→ What is being asked: What follows is a listing. Write it all out exactly.

==============================

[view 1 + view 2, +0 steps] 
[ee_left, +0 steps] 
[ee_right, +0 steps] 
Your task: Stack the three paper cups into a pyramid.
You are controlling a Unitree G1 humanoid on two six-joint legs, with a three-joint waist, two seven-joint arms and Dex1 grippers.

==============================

→ Response for this exercise:
[view 1 + view 2, +0 steps] 
[ee_left, +0 steps] 
[ee_right, +0 steps] 
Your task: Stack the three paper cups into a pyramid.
You are controlling a Unitree G1 humanoid on two six-joint legs, with a three-joint waist, two seven-joint arms and Dex1 grippers.

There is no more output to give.